Monday, Dec. 19, 1955

"Wealth Recovery"

The chief aims of President Pedro Aramburu and the officers around him--as mirrored by their own words and deeds--took firm shape last week. They intend to wipe out the cult of Juan Peron, free the economy from strangling Peronist controls and then run off fair elections. The week saw dramatic steps toward all three ends.

Deperonizatlon. "To recover stolen wealth," a government decree confiscated the property of 263 persons and 68 corporations alleged to have grown fat under Peron. A National Wealth Recovery Board was empowered to administer the seized property as it saw fit. Most conspicuous on the list, except for Peron himself* and his late wife Eva, was Tycoon Jorge Antonio, 38, who rose in the last decade from a hospital orderly to the possessor of a fortune reported to total $215 million (rolled up in Mercedes-Benz cars, Capehart radios and phonographs, grains, publishing, radio and TV).

The Buenos Aires press, reveling in its new-found freedom, backed Revolutionary General Aramburu with a unanimity such as Peron, for all his powers and pressures, never quite commanded. Democracia, a paper that Peron used to favor with his own editorial comments, coyly signed "Descartes," commented approvingly, "This is not vengeance but justice." Asked El Laborista, "Is it not proof of wrongdoing to have a billion pesos when one started with nothing ten years ago?" So bitter was the feeling against the Peronista fat cats that no one even asked whether confiscation was constitutional, or a safe precedent.
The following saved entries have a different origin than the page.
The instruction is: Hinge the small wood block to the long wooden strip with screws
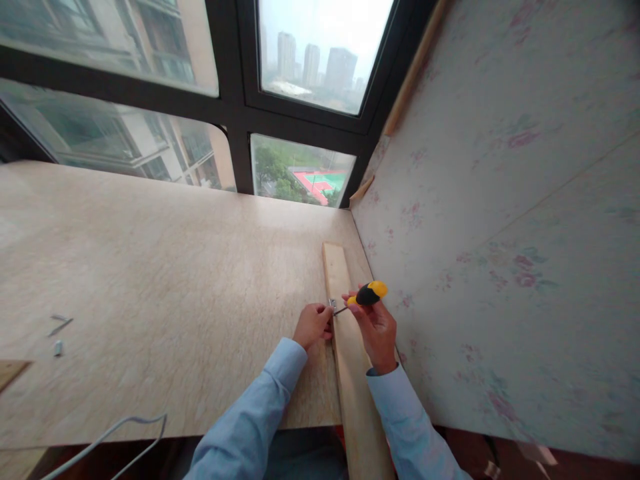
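Your screwdriver (pixel 369 294)'s chunky yellow and black, your right fingers (pixel 354 305) wrapped round it; your left fingers (pixel 327 313) pinch the little silver bracket (pixel 333 304).

No text, label, brand, number or sign can be read on anything in view; the yellow-and-black screwdriver handle (pixel 369 293) shows no lettering clear enough to make out.
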Demonstrator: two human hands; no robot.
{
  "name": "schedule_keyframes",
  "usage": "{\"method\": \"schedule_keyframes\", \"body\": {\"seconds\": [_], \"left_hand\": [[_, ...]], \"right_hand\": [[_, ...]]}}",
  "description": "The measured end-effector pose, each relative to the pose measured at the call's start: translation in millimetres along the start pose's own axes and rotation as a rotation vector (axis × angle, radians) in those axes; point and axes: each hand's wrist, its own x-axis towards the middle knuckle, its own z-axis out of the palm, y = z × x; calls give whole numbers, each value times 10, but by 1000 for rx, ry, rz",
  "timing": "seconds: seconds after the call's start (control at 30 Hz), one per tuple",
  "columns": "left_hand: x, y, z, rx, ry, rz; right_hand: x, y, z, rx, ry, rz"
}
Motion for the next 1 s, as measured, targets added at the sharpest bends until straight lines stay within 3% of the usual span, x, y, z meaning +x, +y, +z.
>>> {"method": "schedule_keyframes", "body": {"seconds": [0.1, 0.27, 0.43, 0.6, 0.83, 1.0], "left_hand": [[0, -13, 2, -9, -4, 4], [34, -61, -4, -9, 4, 18], [44, -80, -6, 2, 8, 19], [32, -67, -6, 7, 6, 36], [36, -72, 0, -3, 13, 39], [39, -76, 0, 12, 15, 57]], "right_hand": [[-2, 25, 26, -48, -23, -64], [43, 111, 32, -44, 83, -101], [102, 99, -17, -79, 206, -47], [137, 3, -46, -249, 266, 3], [160, -67, -56, -249, 130, -1], [174, -132, -66, -281, 139, -13]]}}
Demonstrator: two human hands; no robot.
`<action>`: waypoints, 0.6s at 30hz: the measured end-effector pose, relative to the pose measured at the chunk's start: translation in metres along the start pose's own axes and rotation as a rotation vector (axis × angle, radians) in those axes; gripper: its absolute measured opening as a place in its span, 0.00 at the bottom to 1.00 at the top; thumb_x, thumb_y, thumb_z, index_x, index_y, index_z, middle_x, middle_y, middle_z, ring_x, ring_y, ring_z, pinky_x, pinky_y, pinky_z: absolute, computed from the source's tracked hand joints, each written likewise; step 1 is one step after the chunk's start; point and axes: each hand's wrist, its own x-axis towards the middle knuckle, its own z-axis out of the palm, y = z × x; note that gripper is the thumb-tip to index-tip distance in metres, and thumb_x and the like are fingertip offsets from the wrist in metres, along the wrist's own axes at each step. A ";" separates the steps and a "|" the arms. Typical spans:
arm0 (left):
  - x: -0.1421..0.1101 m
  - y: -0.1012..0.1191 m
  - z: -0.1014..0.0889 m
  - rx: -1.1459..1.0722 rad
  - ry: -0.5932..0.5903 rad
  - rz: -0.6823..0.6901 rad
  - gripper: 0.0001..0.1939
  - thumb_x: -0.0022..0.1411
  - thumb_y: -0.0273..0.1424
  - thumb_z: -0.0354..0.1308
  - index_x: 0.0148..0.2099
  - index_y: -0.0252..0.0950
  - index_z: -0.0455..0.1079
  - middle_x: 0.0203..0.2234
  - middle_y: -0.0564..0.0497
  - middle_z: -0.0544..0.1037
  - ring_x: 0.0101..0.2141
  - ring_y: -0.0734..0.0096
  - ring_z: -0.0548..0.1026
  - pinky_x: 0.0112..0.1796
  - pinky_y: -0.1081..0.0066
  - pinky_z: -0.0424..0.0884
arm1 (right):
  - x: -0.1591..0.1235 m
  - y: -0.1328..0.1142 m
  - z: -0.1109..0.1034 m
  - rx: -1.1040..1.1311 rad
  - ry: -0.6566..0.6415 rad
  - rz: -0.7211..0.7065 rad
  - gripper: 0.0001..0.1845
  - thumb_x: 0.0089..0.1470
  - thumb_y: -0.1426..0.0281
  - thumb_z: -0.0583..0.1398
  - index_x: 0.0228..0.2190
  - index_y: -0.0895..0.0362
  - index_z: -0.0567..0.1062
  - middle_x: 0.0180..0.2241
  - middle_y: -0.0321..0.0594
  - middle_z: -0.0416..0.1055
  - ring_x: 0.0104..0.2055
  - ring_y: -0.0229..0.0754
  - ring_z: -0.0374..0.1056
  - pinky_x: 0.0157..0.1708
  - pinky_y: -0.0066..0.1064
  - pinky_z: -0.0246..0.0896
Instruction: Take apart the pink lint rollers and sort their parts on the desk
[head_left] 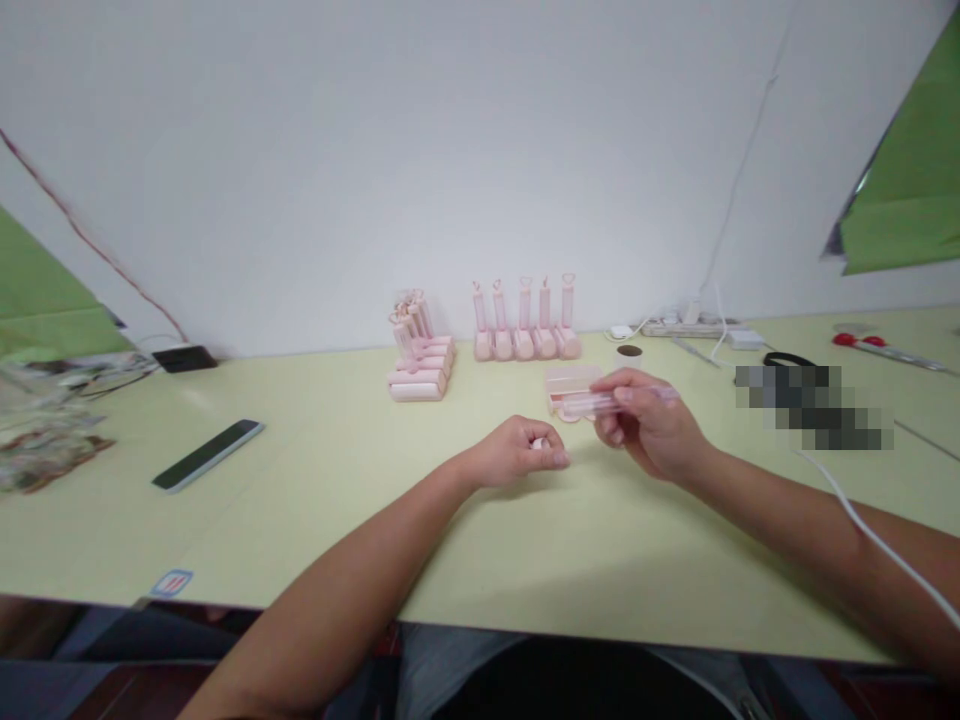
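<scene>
My right hand [649,425] pinches a slim, see-through pink tube [589,404] and holds it nearly level above the table. Curled fingers of my left hand [517,452] close on a small pale piece [540,443], mostly hidden by the hand. Just behind my right hand lies an opened pink case [571,378] with its lid raised; the tube partly covers it. Against the wall, several pink tubes with loop tops [525,300] stand upright on a row of pink cases [523,345]. Another group of pink cases [416,385] with tubes sits to the left.
A phone [208,455] lies on the table [315,530] at left, near a crumpled pile [45,440]. A roll [630,355], a power strip [690,328], red-handled scissors [862,342] and a blurred dark object [814,405] are at right. A white cable [855,515] crosses my right forearm.
</scene>
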 end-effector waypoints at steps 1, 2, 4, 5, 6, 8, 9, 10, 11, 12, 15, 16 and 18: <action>0.001 -0.004 0.000 0.021 0.045 -0.003 0.23 0.54 0.49 0.61 0.33 0.30 0.70 0.22 0.56 0.64 0.25 0.78 0.59 0.27 0.76 0.55 | 0.004 -0.005 -0.005 -0.037 0.061 -0.050 0.11 0.53 0.62 0.63 0.36 0.55 0.74 0.17 0.31 0.68 0.16 0.34 0.58 0.16 0.27 0.52; 0.002 -0.009 0.001 0.051 0.086 -0.006 0.23 0.55 0.49 0.61 0.34 0.31 0.70 0.22 0.56 0.65 0.25 0.78 0.60 0.27 0.76 0.56 | 0.008 -0.009 -0.012 -0.095 0.126 -0.099 0.11 0.53 0.63 0.64 0.37 0.55 0.74 0.16 0.30 0.66 0.16 0.34 0.57 0.16 0.27 0.51; 0.004 -0.016 0.001 0.124 0.142 -0.020 0.22 0.56 0.48 0.61 0.38 0.32 0.69 0.23 0.57 0.64 0.26 0.77 0.61 0.28 0.76 0.57 | 0.019 -0.013 -0.031 -0.201 0.245 -0.156 0.12 0.49 0.65 0.66 0.36 0.54 0.73 0.16 0.27 0.63 0.16 0.34 0.56 0.17 0.27 0.52; 0.004 -0.019 0.001 0.162 0.158 -0.034 0.22 0.56 0.48 0.61 0.40 0.33 0.68 0.23 0.57 0.64 0.26 0.77 0.61 0.28 0.76 0.57 | 0.025 -0.014 -0.043 -0.260 0.313 -0.187 0.13 0.48 0.64 0.67 0.36 0.53 0.72 0.16 0.27 0.62 0.16 0.34 0.56 0.17 0.28 0.52; 0.003 -0.020 0.001 0.202 0.163 -0.050 0.23 0.56 0.48 0.61 0.43 0.34 0.68 0.24 0.57 0.65 0.26 0.77 0.62 0.28 0.76 0.58 | 0.030 -0.014 -0.055 -0.337 0.379 -0.208 0.13 0.47 0.63 0.67 0.35 0.53 0.73 0.16 0.27 0.61 0.16 0.35 0.56 0.17 0.29 0.52; 0.001 -0.020 0.000 0.283 0.151 -0.073 0.23 0.56 0.48 0.60 0.45 0.35 0.67 0.25 0.57 0.67 0.27 0.76 0.64 0.28 0.75 0.59 | 0.038 -0.013 -0.078 -0.555 0.490 -0.232 0.12 0.50 0.59 0.64 0.33 0.53 0.73 0.17 0.29 0.61 0.17 0.36 0.56 0.18 0.30 0.51; 0.000 -0.019 0.000 0.320 0.141 -0.079 0.23 0.57 0.48 0.60 0.46 0.36 0.67 0.26 0.56 0.68 0.27 0.75 0.64 0.28 0.75 0.59 | 0.041 -0.012 -0.089 -0.721 0.523 -0.233 0.13 0.52 0.57 0.62 0.30 0.54 0.73 0.17 0.31 0.61 0.18 0.37 0.57 0.19 0.30 0.50; -0.001 -0.017 0.001 0.354 0.132 -0.083 0.23 0.57 0.48 0.60 0.47 0.36 0.67 0.27 0.56 0.68 0.27 0.75 0.65 0.28 0.75 0.58 | 0.043 -0.011 -0.098 -0.918 0.523 -0.232 0.14 0.52 0.57 0.61 0.27 0.54 0.74 0.17 0.33 0.62 0.19 0.38 0.58 0.21 0.31 0.50; -0.001 -0.016 0.001 0.381 0.123 -0.086 0.23 0.57 0.48 0.60 0.47 0.36 0.67 0.27 0.56 0.69 0.27 0.74 0.66 0.28 0.75 0.58 | 0.045 -0.009 -0.105 -1.109 0.483 -0.217 0.14 0.51 0.57 0.61 0.25 0.55 0.74 0.18 0.34 0.64 0.21 0.38 0.59 0.22 0.31 0.50; -0.002 -0.014 0.001 0.402 0.117 -0.087 0.23 0.57 0.48 0.59 0.48 0.37 0.66 0.27 0.56 0.69 0.27 0.74 0.66 0.28 0.74 0.58 | 0.046 -0.007 -0.111 -1.265 0.419 -0.175 0.15 0.50 0.57 0.62 0.23 0.55 0.73 0.18 0.35 0.65 0.22 0.39 0.60 0.23 0.32 0.49; -0.002 -0.012 0.003 0.439 0.101 -0.093 0.23 0.58 0.46 0.59 0.49 0.37 0.66 0.27 0.55 0.70 0.27 0.73 0.67 0.28 0.74 0.58 | 0.047 0.006 -0.122 -1.509 0.262 -0.009 0.16 0.50 0.56 0.61 0.22 0.56 0.73 0.20 0.37 0.69 0.23 0.40 0.62 0.24 0.31 0.48; -0.002 -0.011 0.003 0.444 0.097 -0.093 0.22 0.58 0.45 0.59 0.49 0.37 0.65 0.27 0.55 0.70 0.27 0.73 0.67 0.28 0.74 0.58 | 0.047 0.010 -0.125 -1.548 0.233 0.035 0.17 0.50 0.56 0.60 0.22 0.56 0.73 0.21 0.38 0.71 0.24 0.41 0.64 0.24 0.31 0.48; -0.002 -0.011 0.003 0.444 0.093 -0.091 0.22 0.58 0.43 0.59 0.50 0.37 0.63 0.28 0.55 0.71 0.27 0.74 0.67 0.29 0.74 0.59 | 0.048 0.019 -0.130 -1.581 0.212 0.097 0.17 0.50 0.55 0.59 0.24 0.56 0.75 0.24 0.41 0.73 0.26 0.42 0.65 0.25 0.31 0.49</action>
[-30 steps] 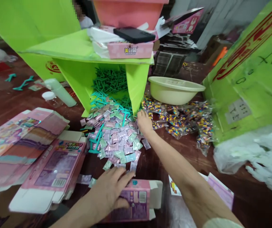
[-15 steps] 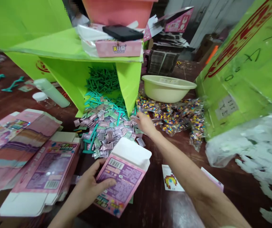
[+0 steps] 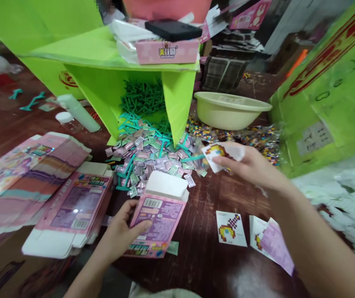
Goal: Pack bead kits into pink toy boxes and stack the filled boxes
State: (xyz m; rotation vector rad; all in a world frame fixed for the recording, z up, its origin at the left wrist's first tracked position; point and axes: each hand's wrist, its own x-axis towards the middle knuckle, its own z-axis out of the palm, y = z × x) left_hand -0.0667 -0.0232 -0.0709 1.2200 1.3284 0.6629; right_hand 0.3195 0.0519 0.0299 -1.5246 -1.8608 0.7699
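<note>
My left hand (image 3: 123, 234) grips a pink and purple printed box (image 3: 161, 219), tilted, its white top flap standing up. My right hand (image 3: 245, 165) pinches a white card (image 3: 216, 155) with a pixel picture. Beside the card, blurred at my fingertips, are a teal stick (image 3: 193, 158) and what looks like a clear bag. Between the hands and the green bin lies a heap of small sachets (image 3: 152, 159) mixed with teal plastic tools (image 3: 129, 169). Below my right hand a picture card (image 3: 231, 228) lies flat, near a stack of cards with a purple sheet (image 3: 278, 246).
Flattened pink boxes (image 3: 68, 203) lie stacked at left, near a bottle (image 3: 80, 112) and a jar (image 3: 68, 121). A green bin (image 3: 177, 101) stands behind, with a phone (image 3: 173, 30) on top. A cream basin (image 3: 230, 111) sits on bead bags (image 3: 260, 142). White pieces (image 3: 345, 198) heap at right.
My right hand has come back from the pile, rightward, and now carries a card with a teal stick. The left hand still holds the box, shifted slightly. The view has turned a little left.
</note>
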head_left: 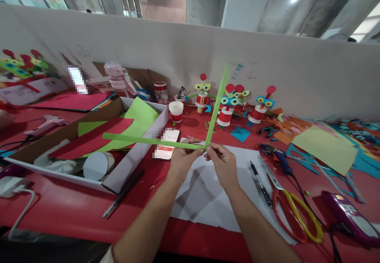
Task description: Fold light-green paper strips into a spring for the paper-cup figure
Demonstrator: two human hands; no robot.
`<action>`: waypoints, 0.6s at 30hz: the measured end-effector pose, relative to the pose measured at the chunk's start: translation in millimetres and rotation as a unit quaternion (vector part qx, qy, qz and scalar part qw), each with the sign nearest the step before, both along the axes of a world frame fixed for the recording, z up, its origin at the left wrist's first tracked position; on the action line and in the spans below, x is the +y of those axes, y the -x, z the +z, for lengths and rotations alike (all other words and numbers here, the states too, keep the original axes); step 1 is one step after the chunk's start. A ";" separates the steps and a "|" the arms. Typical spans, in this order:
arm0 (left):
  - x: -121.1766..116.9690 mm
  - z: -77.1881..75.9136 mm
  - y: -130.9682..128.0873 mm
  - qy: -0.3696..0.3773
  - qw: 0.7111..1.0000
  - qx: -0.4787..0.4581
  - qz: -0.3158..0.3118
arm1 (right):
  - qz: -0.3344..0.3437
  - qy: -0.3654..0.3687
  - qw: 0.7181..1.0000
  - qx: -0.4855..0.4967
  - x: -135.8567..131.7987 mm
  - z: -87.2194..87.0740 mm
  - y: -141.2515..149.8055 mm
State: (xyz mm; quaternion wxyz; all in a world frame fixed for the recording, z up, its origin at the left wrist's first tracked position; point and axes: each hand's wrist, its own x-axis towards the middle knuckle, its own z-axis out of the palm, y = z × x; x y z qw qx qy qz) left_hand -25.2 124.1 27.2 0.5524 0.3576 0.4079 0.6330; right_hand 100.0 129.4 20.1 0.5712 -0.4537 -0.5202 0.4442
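Observation:
Two long green paper strips meet at a corner between my hands, above a white paper sheet [213, 199]. One green paper strip [139, 139] stretches left over the phone and the box edge; the other green paper strip [218, 106] rises steeply toward the back. My left hand [182, 160] is closed on the flat strip close to the corner, thumb on top. My right hand [222, 162] pinches the same corner at the foot of the upright strip. Both hands' fingertips almost touch. The fingers partly hide the joint.
Left lies a cardboard box [115, 184] of coloured paper. Scissors [291, 211], a pen [261, 184] and a glue gun [276, 156] lie right. Paper-cup robots [225, 114] stand behind, beside a paper cup [176, 110]. A phone [168, 152] lies left of the sheet.

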 end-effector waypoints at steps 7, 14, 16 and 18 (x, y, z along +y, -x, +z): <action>-0.7 0.0 -2.3 0.007 1.000 -0.019 0.000 | 0.011 0.007 1.000 0.018 0.3 0.3 0.9; 2.2 -1.1 5.8 0.014 0.998 -0.043 -0.049 | 0.034 0.040 0.994 0.097 4.5 0.6 0.1; 4.0 -3.5 7.7 0.045 0.993 -0.078 -0.072 | 0.046 0.039 0.993 0.105 5.5 0.2 -1.0; 5.7 -6.7 8.5 0.070 0.987 -0.112 -0.093 | 0.057 0.034 0.992 0.103 5.9 -0.2 -2.0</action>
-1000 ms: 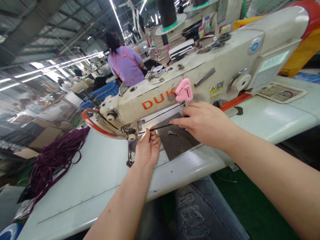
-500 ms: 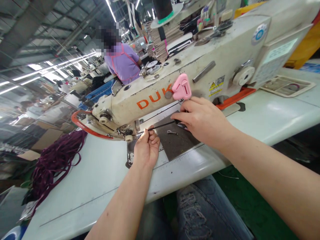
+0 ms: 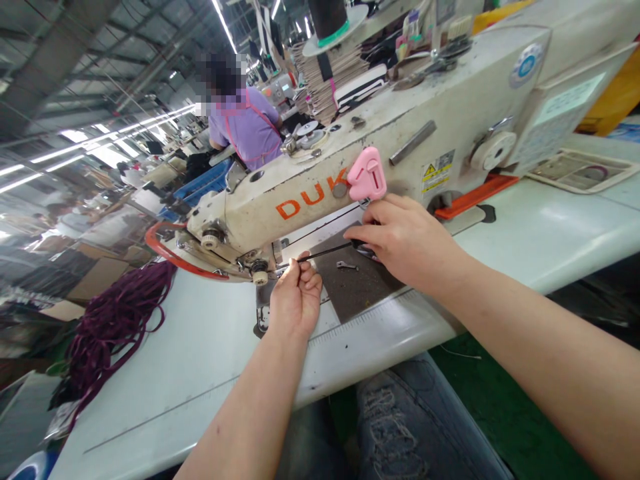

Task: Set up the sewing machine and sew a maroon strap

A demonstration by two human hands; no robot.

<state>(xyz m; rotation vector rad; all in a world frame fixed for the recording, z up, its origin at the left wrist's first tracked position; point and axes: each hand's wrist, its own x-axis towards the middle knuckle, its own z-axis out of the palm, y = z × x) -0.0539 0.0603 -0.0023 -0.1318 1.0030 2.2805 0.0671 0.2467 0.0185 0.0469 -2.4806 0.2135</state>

Toward its other main aims, the government:

¶ Resisted panic over a dollar flight through the now-legalized black market that drove the peso from 30 per dollar to 37, and doggedly insisted instead that it intends to remove remaining controls, thus freeing the peso completely.

¶ Announced that no member of the present government would seek office in the promised elections, and renounced the military's "right" to stage revolutions.

An Issue Deferred. Significantly, the new government's announced aims did not include any basic overhaul of church-state relations. An attempt to disestablish the Roman Catholic Church was one of the main causes of Peron's fall, and Aramburu apparently prefers to leave the church's future status to his elected successor.

But last week the issue crowded in anyway, when ardent Catholics planned to turn the Feast of the Immaculate Conception into a political demonstration for the immediate return of all church privileges.

The government sternly banned politicking--but cooperated wholeheartedly in staging a public holiday Mass in Buenos Aires' Plaza de Mayo, facing Government House. Result: one of the biggest throngs in the plaza's history--150,000--calmly gathered and calmly went away, leaving the church-state issue just where Aramburu wanted it: deftly deferred.

* Who last week applied for a visa to go to Mexico where, according to his Mexican friend Lawyer Hector Ponce Sanchez, he was considering investing "part of his savings" in a Chihuahua cattle ranch.